I don't know if the pain or the four hour ER visit has engrained the lesson into Malcolm's head. The end result of our migraine inducing visit was a day fully frazzled and exhausted, another vacuuming session of our carpet "tan treachery", and some lovely colored snot a day later. (Blue, if you're wondering.)

Bad Religion:

My husband and his mother are fighting again. It has been a slow build, the kind where you can tell he grinds his teeth every time she opens her mouth. I have stood, poised between them, my feet on shaky ground for years now. Without the kids and my attempts to bolster some kind of relationship between the family, I wonder if he would have dealt with her at all. While both of them have individuals issues, my husband and I can usually talk through and solve the problems between us. The mother- in -law uses religion.

Disclaimer: Religion in general is one of those hot button topics. I have many opinions on the subject, but I am open minded when it comes to religion as a whole. Religion, itself, is not bad, it comes down to the individual. To me, religion is a guideline, a moral code to live by. I respect religion, I respect faith and beliefs, I will not tell you your faith is wrong, or sneer at your belief structure, and I expect the same courtesy in return. My relationship with "faith" as a concept is complicated and could fill a whole post on its own. I am gratified to have many excellent examples of religious people in my life, people who I respect for their faith and beliefs. Sadly my mother in law in not one of them.

Why? Here is spark which lit the five alarm fire:
She has refused to help watch the boys while my husband participates in his gaming activities because the gods in his game represent false idols and are trying to lead him astray, down the path to hell.

My husband tried, he listened to her view point. He tried to explain it was a fantasy game (legend of the five rings) and he does not believe these gods exist. He even took the approach of people worshipping various faiths around the world. Her response was unflattering to anyone not of the born again Christian faith. He argued it was fantasy, made up, not real, but she refused to budge from her stance. When he countered she reads fantasy, she responded with "only Christian authors."

We are big gamers in this household. We both play D&D with our circle of friends, various RPGS and video games. Now our relatively innocent lifestyle is being snubbed by a case of bad religion. I have trouble taking her serious. I am also pretty freaking insulted. Yes, my husband is going to be out of town for his nerd convention, but I asked her to watch our children so I could go to work, not flaunt my pagan ways with a rousing session of dungeon crawling, worshipping the God of Thieves. This development in her faith is unsettling and is a recent mutation. What's more disturbing than her off the wall judgment is she doesn't believe us when we tell her we don't believe in these fantastical false idols.

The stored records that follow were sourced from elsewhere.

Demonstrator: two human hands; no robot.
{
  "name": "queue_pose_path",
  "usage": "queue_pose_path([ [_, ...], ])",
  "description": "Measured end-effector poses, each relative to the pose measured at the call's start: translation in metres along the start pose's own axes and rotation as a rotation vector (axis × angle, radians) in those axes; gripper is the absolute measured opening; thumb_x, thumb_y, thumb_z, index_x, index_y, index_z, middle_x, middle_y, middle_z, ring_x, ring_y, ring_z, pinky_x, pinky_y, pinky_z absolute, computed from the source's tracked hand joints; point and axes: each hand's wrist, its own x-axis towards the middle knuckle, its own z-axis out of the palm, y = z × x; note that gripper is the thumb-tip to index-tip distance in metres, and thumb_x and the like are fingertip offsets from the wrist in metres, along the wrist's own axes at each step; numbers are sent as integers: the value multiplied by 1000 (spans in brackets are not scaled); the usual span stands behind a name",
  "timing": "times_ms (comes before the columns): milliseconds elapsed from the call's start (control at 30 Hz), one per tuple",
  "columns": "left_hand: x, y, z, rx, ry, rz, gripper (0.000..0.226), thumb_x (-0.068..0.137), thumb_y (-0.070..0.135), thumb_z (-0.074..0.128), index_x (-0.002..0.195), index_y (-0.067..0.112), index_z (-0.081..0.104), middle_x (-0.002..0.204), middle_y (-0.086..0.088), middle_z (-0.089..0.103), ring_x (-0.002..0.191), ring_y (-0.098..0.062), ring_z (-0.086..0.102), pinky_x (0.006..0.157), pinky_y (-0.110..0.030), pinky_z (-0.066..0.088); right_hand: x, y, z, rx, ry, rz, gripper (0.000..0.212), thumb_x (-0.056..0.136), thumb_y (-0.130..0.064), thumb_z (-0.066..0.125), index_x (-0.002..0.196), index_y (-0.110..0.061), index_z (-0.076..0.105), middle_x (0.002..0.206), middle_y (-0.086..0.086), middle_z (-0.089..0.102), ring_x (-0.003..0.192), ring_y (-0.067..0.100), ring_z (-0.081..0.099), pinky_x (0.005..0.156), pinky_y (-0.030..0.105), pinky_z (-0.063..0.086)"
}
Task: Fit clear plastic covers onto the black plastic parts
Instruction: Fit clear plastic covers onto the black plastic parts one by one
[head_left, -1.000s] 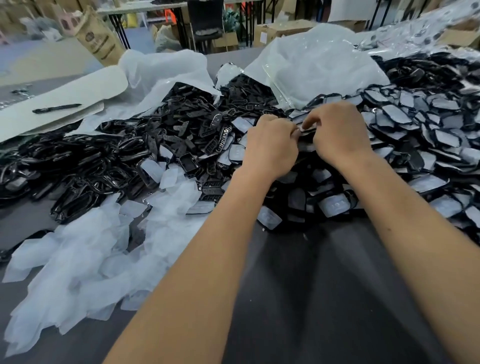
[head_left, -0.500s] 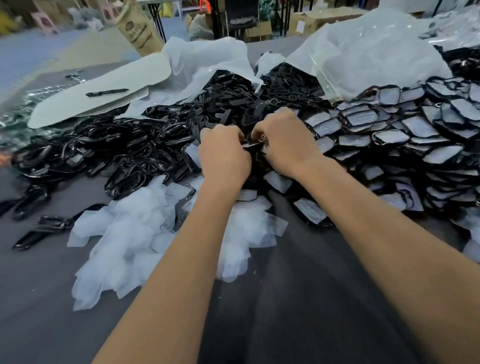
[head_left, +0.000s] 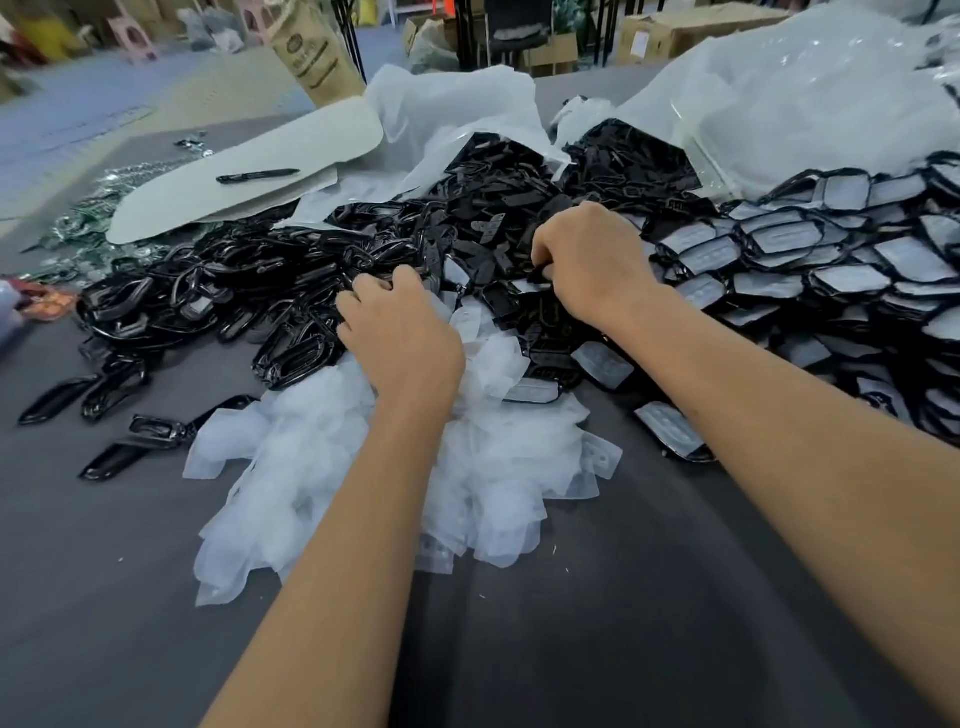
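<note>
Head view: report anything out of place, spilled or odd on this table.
A few glossy black parts lie strayed on the grey table, apart from the main black heap. The clear covers sprawl in a loose pile. A black pen sits on the white card. Nothing looks damaged.

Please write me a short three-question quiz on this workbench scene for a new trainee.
1. True or false: the pen lies on the pale card sheet.
2. On which side of the person do the covered black parts pile up: (a) left, (b) right, (c) directly in front of the arms?
3. What lies under the left hand?

Key
1. True.
2. (b): they are stacked beyond the right hand, while the bare black parts lie to the left.
3. The heap of clear plastic covers on the grey table.
</note>
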Motion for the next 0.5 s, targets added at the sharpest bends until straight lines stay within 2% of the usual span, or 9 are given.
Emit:
queue_pose_path([
  [67, -4, -7, 0, -3, -12, -7, 42, 89, 7, 64, 129, 16, 53, 131, -14, 51, 123, -36, 45, 97, -42, 42, -2, -1, -1, 28, 36, 20, 28, 95, 3, 64, 109, -17, 77, 108, 9, 73, 112, 31, 62, 89, 41, 56],
  [133, -6, -14, 0, -45, -5, 5, 44, 88, 0, 62, 128, 13, 52, 126, -15, 55, 118, -36, 49, 88, -37, 40, -6, -4, -2, 64, 99, 33, 26, 97, 1, 62, 110, -17, 76, 109, 8, 72, 114, 30, 60, 90, 41, 54],
  [200, -5, -18, -4, -125, 13, 2, 43, 85, -7, 60, 124, 10, 53, 120, -16, 59, 111, -35, 55, 82, -34, 38, -12, -11, -4, 189, 168, 73, 21, 97, -3, 64, 109, -15, 76, 107, 6, 73, 108, 27, 63, 89, 41, 55],
  [267, -5, -22, -9, -208, 27, 0, 37, 84, -7, 58, 117, 9, 57, 111, -14, 64, 103, -33, 60, 79, -35, 43, -22, -21, -6, 418, 204, 114, 13, 95, -8, 70, 105, -13, 75, 94, 2, 73, 89, 18, 66, 87, 36, 56],
  [300, -5, -24, -11, -239, 33, -2, 35, 84, -5, 56, 116, 10, 60, 108, -12, 66, 100, -32, 61, 78, -36, 44, -28, -26, -7, 545, 212, 131, 11, 93, -9, 73, 103, -13, 75, 88, -1, 72, 79, 11, 65, 84, 29, 56],
  [367, -6, -27, -15, -317, 43, -35, 40, 87, -3, 53, 123, 14, 61, 110, -12, 66, 99, -28, 60, 76, -32, 41, -42, -34, -6, 780, 200, 172, 14, 91, -10, 76, 104, -16, 74, 82, -4, 72, 67, 4, 64, 75, 20, 54],
  [433, -7, -28, -19, -463, 57, -80, 51, 88, -5, 49, 133, 15, 60, 109, -12, 65, 92, -20, 59, 69, -26, 42, -55, -38, -4, 1033, 163, 225, 17, 91, -9, 77, 105, -17, 74, 83, -3, 74, 63, 9, 68, 69, 23, 57],
  [500, -10, -28, -22, -654, 58, -113, 62, 83, -9, 45, 138, 16, 60, 98, -5, 64, 75, -7, 57, 60, -19, 48, -67, -38, -1, 1271, 127, 266, 19, 92, -5, 76, 106, -17, 75, 83, -2, 73, 60, 10, 67, 65, 24, 58],
])
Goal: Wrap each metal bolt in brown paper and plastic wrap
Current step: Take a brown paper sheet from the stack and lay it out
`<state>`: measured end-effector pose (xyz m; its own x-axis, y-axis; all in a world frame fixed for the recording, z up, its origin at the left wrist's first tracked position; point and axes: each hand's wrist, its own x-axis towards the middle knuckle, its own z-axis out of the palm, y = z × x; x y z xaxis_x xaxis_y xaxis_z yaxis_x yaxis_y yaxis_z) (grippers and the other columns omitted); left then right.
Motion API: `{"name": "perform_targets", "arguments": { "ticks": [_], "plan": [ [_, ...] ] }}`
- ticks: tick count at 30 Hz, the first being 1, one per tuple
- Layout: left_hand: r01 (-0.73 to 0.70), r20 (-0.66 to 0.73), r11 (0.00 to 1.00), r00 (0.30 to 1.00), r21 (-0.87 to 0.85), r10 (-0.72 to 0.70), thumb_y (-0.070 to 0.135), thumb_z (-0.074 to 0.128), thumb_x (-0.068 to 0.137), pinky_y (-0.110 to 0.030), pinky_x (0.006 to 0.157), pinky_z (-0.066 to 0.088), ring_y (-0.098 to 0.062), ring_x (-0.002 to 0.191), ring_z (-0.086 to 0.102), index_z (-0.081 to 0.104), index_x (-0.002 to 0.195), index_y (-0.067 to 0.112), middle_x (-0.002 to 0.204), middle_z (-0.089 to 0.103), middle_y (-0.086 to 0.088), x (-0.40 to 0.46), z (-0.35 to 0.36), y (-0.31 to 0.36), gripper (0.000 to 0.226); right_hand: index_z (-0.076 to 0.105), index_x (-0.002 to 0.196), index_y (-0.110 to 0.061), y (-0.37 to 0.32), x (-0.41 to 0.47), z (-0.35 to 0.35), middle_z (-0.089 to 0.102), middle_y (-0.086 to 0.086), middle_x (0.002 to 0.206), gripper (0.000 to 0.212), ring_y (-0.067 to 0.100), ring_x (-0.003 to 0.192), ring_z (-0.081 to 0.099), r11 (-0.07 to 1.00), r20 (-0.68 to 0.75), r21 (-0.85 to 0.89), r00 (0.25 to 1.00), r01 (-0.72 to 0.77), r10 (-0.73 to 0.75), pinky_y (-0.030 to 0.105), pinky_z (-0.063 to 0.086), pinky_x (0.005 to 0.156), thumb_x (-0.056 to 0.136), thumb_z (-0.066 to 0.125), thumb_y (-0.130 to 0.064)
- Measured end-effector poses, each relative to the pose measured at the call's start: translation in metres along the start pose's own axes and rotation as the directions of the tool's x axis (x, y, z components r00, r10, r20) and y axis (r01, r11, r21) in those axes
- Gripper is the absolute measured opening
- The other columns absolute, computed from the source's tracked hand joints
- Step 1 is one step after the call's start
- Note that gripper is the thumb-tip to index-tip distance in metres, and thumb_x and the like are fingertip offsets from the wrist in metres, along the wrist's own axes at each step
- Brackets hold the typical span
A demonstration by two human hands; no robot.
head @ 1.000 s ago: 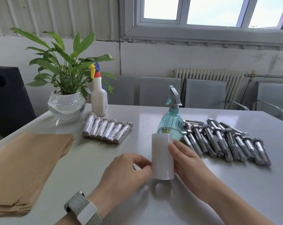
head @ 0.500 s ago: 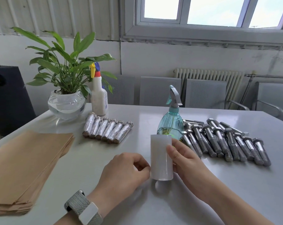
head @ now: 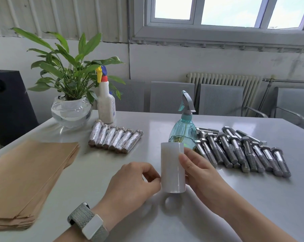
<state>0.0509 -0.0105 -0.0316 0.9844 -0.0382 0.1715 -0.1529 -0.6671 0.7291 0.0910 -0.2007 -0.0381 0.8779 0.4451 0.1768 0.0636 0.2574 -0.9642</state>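
- since a second ago, roll sits slightly higher off the table, tilted a touch left.
- right hand grasps the roll's right side, thumb in front.
- left hand pinches at the roll's left edge.
- bare bolts lie right; wrapped bolts and paper left.

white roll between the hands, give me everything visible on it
The roll of plastic wrap is a glossy, milky-white cylinder, held upright just above the grey table, with a faint reflection beneath it. The right hand holds its right side, thumb across the front. The left hand pinches at its left edge, seemingly after the film's loose end; no loose film is visible. It stands in front of the teal spray bottle, hiding its base. The core is not visible.
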Motion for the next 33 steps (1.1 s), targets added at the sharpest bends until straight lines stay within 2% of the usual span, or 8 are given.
{"name": "perform_targets", "arguments": {
  "ticks": [4, 7, 10, 15, 23, 26, 30, 33],
  "plan": [
    [0.006, 0.013, 0.997, 1.000, -0.077, -0.005, 0.042, 0.056, 0.067, -0.030, 0.060, 0.052, -0.009, 0.058, 0.064, 0.067, 0.075, 0.037, 0.077, 0.067, 0.021, 0.0002, -0.0013, 0.0021, 0.015, 0.064, 0.124, -0.021, 0.0024, 0.0010, -0.0027, 0.070, 0.007, 0.113, 0.033, 0.018, 0.099, 0.066, 0.999, -0.020, 0.040, 1.000, -0.008, 0.009, 0.030, 0.055, 0.079, 0.094, 0.052, -0.030],
    [0.029, 0.034, 0.991, 0.999, -0.132, -0.025, 0.040, 0.055, 0.067, -0.021, 0.050, 0.039, -0.008, 0.054, 0.063, 0.067, 0.076, 0.036, 0.075, 0.067, 0.020, 0.0008, -0.0019, 0.0035, 0.016, 0.066, 0.121, -0.022, 0.0020, 0.0018, -0.0035, 0.069, 0.007, 0.114, 0.032, 0.018, 0.099, 0.066, 0.997, -0.034, 0.071, 0.999, -0.013, 0.015, 0.031, 0.055, 0.077, 0.093, 0.053, -0.031],
    [0.036, 0.069, 0.993, 0.997, -0.114, -0.029, 0.045, 0.055, 0.069, -0.022, 0.053, 0.038, -0.002, 0.054, 0.062, 0.071, 0.082, 0.040, 0.069, 0.065, 0.027, 0.0001, -0.0016, 0.0035, 0.021, 0.066, 0.120, -0.020, 0.0020, 0.0020, -0.0043, 0.069, 0.008, 0.113, 0.034, 0.019, 0.098, 0.066, 0.996, -0.046, 0.087, 0.999, -0.007, 0.011, 0.030, 0.055, 0.077, 0.091, 0.055, -0.032],
    [0.012, 0.063, 0.999, 0.998, -0.033, -0.009, 0.039, 0.062, 0.077, -0.025, 0.062, 0.049, -0.003, 0.056, 0.063, 0.073, 0.081, 0.039, 0.059, 0.063, 0.026, -0.0020, -0.0003, 0.0024, 0.012, 0.062, 0.124, -0.019, 0.0018, 0.0012, -0.0026, 0.070, 0.008, 0.113, 0.033, 0.020, 0.100, 0.065, 1.000, -0.044, 0.004, 0.999, 0.018, -0.018, 0.031, 0.055, 0.084, 0.094, 0.058, -0.033],
    [0.001, 0.035, 1.000, 0.999, -0.029, 0.000, 0.031, 0.067, 0.079, -0.023, 0.057, 0.043, -0.003, 0.048, 0.059, 0.073, 0.074, 0.031, 0.050, 0.061, 0.020, -0.0018, -0.0001, 0.0018, 0.007, 0.062, 0.125, -0.022, 0.0013, -0.0010, -0.0006, 0.069, 0.007, 0.114, 0.035, 0.018, 0.101, 0.066, 0.997, -0.025, -0.070, 0.999, 0.029, -0.031, 0.033, 0.054, 0.086, 0.094, 0.058, -0.037],
    [-0.009, 0.023, 0.999, 1.000, -0.036, 0.010, 0.031, 0.067, 0.078, -0.024, 0.057, 0.044, -0.006, 0.048, 0.061, 0.070, 0.073, 0.031, 0.054, 0.063, 0.017, -0.0004, -0.0004, 0.0005, 0.006, 0.061, 0.125, -0.021, 0.0011, 0.0004, -0.0003, 0.070, 0.007, 0.113, 0.037, 0.018, 0.100, 0.066, 0.999, -0.042, -0.048, 0.999, 0.026, -0.028, 0.039, 0.052, 0.089, 0.092, 0.056, -0.034],
    [-0.020, 0.024, 0.993, 0.999, -0.116, 0.023, 0.031, 0.064, 0.075, -0.019, 0.050, 0.041, -0.008, 0.052, 0.064, 0.067, 0.074, 0.032, 0.072, 0.067, 0.016, 0.0022, -0.0016, -0.0013, 0.003, 0.060, 0.125, -0.016, 0.0005, 0.0017, -0.0011, 0.071, 0.007, 0.109, 0.039, 0.018, 0.095, 0.067, 1.000, -0.061, 0.025, 0.998, 0.018, -0.016, 0.034, 0.056, 0.079, 0.089, 0.056, -0.031],
    [0.033, 0.013, 0.963, 0.999, -0.266, -0.031, 0.032, 0.056, 0.067, -0.017, 0.045, 0.038, -0.010, 0.047, 0.060, 0.064, 0.071, 0.026, 0.065, 0.064, 0.010, 0.0060, -0.0014, -0.0003, 0.011, 0.059, 0.126, -0.014, -0.0004, 0.0019, -0.0018, 0.070, 0.008, 0.107, 0.041, 0.019, 0.094, 0.068, 0.995, -0.075, 0.095, 0.997, 0.015, -0.008, 0.032, 0.056, 0.075, 0.088, 0.058, -0.029]
  ]
}}
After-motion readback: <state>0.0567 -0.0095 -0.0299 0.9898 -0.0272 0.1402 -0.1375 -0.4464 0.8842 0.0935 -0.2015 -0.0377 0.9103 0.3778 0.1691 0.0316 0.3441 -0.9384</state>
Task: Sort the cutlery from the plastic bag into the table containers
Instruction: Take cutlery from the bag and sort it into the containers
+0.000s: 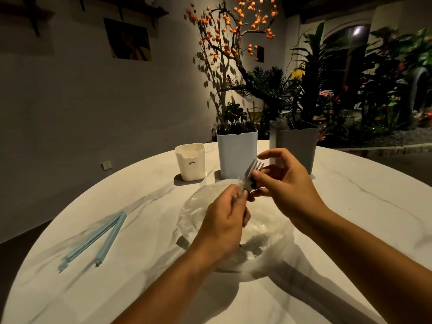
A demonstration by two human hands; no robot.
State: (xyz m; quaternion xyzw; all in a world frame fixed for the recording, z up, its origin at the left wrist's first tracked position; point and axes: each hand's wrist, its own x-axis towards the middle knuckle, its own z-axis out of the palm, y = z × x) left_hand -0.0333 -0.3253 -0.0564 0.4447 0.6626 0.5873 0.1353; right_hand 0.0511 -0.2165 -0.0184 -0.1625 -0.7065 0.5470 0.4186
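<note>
**Fork in hand, bag not yet emptied**

You're working at a round marble table (350, 206) that fills the lower frame; its far edge curves just behind the containers, and bare surface lies open at lower left and right. The clear plastic bag (268, 242) lies crumpled at centre under your wrists, and I'd judge some cutlery remains inside, though its contents are too blurred to tell.

At upper centre stand three containers: a grey bin (294, 148) on the right and a white bin (236, 155) beside it, both already holding cutlery, so sorting looks well along. The small cream cup (190, 164) to their left shows nothing inside from here.

Your right hand (287, 183) pinches the fork (253, 170) with thumb and a finger, the others spread loosely. Your left hand (224, 220) grips the bag's mouth, fingers curled round it.

A blue sealing clip (98, 237) lies opened at left, well apart from your path. The way to the bins looks clear.
</note>
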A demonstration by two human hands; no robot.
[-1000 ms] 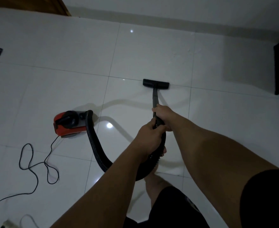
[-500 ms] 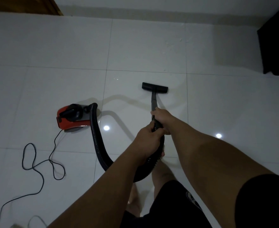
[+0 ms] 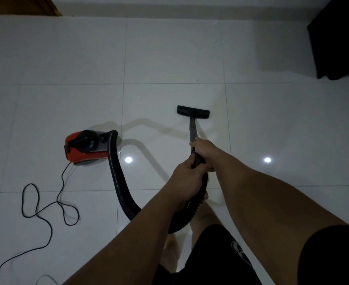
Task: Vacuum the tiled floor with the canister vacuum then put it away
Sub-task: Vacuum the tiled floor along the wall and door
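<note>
Gripping the black wand (image 3: 192, 129) with both hands, the person stood over the white tiled floor (image 3: 169, 58) in dim light. The right hand (image 3: 205, 150) was the farther one along the wand, its fingers (image 3: 195, 144) wrapped tight round the tube; the left hand (image 3: 187, 177) sat just behind it, touching it, with its fingers (image 3: 192, 164) clamped round the thicker cuff where the wand met the ribbed hose (image 3: 118, 182). Both forearms reached forward from the bottom of the view.

Taking the red canister vacuum (image 3: 85, 148) as the landmark: it rested on the floor, and the hose rose from its right end, curved down toward the person and passed under the left forearm before climbing back up to the hands. The flat black floor head (image 3: 193, 111) lay to the right of the canister and a little farther from the person, pressed flat on a tile, well apart from the canister body. The thin black power cord (image 3: 50, 206) left the canister's near side and lay in loose loops on the tiles nearer the person and to the left, trailing off toward the lower left corner.

Two bright light reflections shone on the tiles to the right of the canister, one just beside the hose and one well beyond the hands. Far beyond the canister ran a pale wall, with a brown wooden edge (image 3: 25, 6) at the upper left. A dark piece of furniture (image 3: 340, 38) stood far to the right of the canister, against the wall. Black shorts (image 3: 210, 260) and a bare foot (image 3: 171, 256) showed below the arms.
</note>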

I find myself between a rock and a hard place. Is there a manual to deal with this? I do not want to shut my mother in law out of the lives of her grandchildren but do I want to expose them to this kind of behavior? The fact this whole zany issue has driven a wedge into our family is uncomfortable, as if my skin is too tight to breathe in. I still have trouble believing this argument was real, that someone actually thinks this way. I guess I shall go back to writing my speculative fiction and further cement my place in hell.